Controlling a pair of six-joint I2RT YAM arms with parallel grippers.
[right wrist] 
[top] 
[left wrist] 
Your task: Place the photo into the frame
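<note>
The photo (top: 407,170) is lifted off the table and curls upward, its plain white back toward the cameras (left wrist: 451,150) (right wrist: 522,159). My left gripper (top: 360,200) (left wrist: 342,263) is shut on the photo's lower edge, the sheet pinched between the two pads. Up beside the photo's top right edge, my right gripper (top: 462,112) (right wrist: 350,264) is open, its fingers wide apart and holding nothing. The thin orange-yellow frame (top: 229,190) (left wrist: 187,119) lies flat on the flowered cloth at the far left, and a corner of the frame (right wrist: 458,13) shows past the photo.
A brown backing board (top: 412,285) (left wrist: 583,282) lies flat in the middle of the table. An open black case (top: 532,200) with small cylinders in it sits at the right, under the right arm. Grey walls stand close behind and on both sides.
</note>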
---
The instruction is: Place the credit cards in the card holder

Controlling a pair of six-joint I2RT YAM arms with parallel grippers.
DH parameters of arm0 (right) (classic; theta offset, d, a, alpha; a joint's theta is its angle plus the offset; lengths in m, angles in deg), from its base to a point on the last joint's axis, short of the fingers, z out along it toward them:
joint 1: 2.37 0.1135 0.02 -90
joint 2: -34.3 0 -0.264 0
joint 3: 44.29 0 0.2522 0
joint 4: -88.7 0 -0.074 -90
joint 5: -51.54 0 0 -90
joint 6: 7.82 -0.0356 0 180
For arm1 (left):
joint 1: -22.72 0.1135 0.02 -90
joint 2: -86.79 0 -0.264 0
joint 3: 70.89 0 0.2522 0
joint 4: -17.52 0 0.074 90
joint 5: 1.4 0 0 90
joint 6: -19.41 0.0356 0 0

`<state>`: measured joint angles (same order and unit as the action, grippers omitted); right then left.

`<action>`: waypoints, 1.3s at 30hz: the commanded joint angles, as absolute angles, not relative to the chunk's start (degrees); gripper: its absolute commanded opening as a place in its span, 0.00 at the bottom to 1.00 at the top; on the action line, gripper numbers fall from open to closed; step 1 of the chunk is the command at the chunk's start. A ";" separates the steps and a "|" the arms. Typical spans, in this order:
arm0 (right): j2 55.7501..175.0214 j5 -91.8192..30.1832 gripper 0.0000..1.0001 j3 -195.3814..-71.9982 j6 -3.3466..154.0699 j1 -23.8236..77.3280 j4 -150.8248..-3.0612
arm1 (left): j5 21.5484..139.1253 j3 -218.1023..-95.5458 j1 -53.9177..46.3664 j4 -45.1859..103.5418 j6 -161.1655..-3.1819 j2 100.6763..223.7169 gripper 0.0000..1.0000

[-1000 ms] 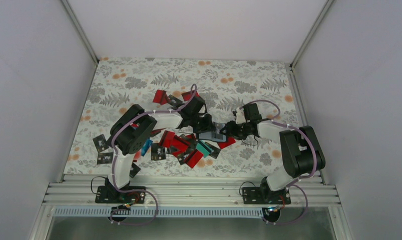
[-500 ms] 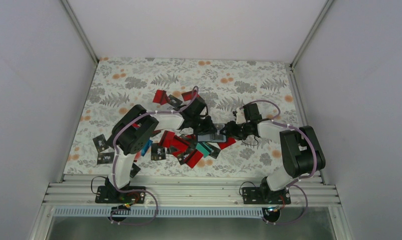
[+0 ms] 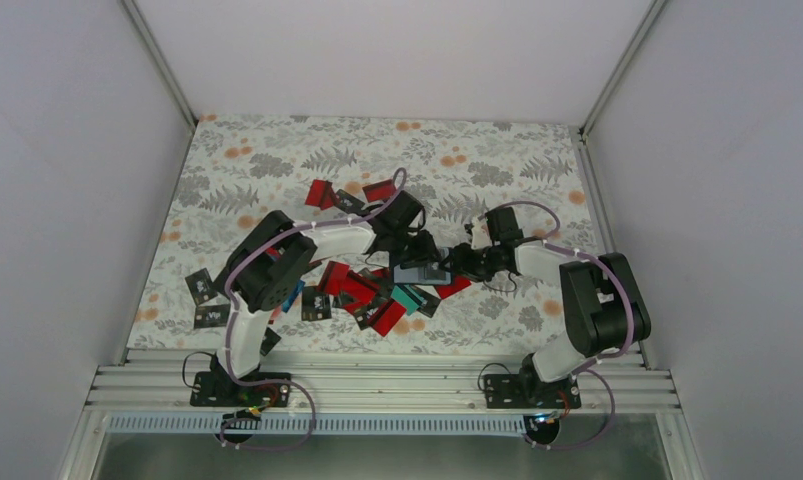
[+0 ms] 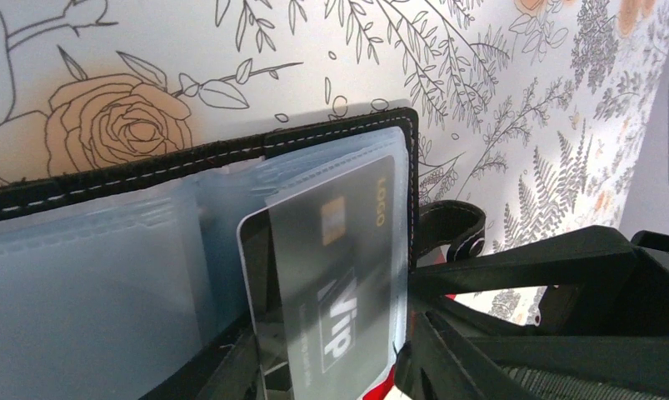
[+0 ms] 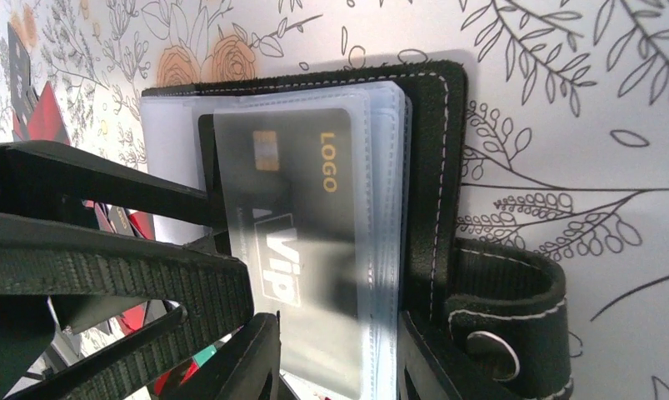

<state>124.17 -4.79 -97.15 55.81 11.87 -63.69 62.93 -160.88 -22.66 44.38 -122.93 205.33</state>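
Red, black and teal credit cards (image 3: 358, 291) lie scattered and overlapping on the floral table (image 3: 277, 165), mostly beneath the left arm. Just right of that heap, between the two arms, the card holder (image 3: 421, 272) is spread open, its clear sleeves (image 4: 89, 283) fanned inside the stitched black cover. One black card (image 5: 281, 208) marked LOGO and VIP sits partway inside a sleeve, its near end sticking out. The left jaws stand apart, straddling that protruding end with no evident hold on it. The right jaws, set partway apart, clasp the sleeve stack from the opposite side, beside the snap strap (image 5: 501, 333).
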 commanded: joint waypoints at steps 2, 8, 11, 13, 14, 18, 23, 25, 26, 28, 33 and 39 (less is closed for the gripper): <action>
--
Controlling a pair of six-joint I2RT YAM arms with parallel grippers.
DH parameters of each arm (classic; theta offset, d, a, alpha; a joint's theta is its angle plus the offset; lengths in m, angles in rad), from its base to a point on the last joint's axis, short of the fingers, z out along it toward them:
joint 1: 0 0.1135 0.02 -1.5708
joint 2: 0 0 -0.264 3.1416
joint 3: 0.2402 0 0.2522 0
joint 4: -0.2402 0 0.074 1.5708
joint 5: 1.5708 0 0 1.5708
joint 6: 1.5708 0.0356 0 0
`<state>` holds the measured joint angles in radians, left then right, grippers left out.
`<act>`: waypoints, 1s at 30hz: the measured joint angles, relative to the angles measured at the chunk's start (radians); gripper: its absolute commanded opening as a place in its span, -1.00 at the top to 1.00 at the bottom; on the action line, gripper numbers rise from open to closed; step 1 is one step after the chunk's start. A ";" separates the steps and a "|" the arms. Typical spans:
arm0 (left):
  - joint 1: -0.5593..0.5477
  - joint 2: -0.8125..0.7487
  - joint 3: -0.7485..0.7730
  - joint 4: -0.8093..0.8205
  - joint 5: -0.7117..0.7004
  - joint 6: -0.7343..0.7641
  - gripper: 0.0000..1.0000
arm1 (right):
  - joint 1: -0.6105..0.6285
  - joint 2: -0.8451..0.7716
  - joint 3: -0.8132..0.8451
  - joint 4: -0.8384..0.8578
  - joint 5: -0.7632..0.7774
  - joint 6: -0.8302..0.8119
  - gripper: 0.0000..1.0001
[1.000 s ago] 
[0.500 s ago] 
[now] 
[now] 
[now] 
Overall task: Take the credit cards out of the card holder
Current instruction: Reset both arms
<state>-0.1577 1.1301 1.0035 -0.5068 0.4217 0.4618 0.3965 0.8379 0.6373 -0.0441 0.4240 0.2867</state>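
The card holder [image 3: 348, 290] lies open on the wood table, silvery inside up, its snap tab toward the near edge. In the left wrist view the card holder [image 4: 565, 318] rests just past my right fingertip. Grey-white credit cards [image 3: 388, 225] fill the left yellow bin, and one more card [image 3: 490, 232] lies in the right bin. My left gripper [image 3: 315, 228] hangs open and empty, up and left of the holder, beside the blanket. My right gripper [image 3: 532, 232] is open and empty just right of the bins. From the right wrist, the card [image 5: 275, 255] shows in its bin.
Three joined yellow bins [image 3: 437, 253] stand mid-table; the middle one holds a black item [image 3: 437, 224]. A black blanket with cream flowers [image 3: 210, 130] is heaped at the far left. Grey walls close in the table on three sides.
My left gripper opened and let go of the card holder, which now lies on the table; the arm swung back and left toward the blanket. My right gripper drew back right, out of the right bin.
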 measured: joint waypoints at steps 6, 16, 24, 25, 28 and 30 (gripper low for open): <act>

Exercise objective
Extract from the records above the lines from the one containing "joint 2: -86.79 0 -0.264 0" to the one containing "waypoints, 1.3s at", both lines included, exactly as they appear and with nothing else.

Answer box
joint 2: -86.79 0 -0.264 0
joint 3: 70.89 0 0.2522 0
joint 4: -17.52 0 0.074 90
joint 5: 1.4 0 0 90
joint 6: -19.41 0.0356 0 0

`<state>`: measured joint angles (same order and unit as the action, grippers omitted); right then left.

`<action>`: waypoints, 1.3s at 30hz: the commanded joint angles, as absolute angles, not relative to the chunk's start (degrees); gripper: its absolute commanded opening as a place in its span, 0.00 at the bottom to 1.00 at the top; on the action line, gripper numbers fall from open to closed; step 1 of the chunk is the command at the chunk's start. A ";" separates the steps and a "|" the arms. Typical spans, in this order:

The requested output is now complete.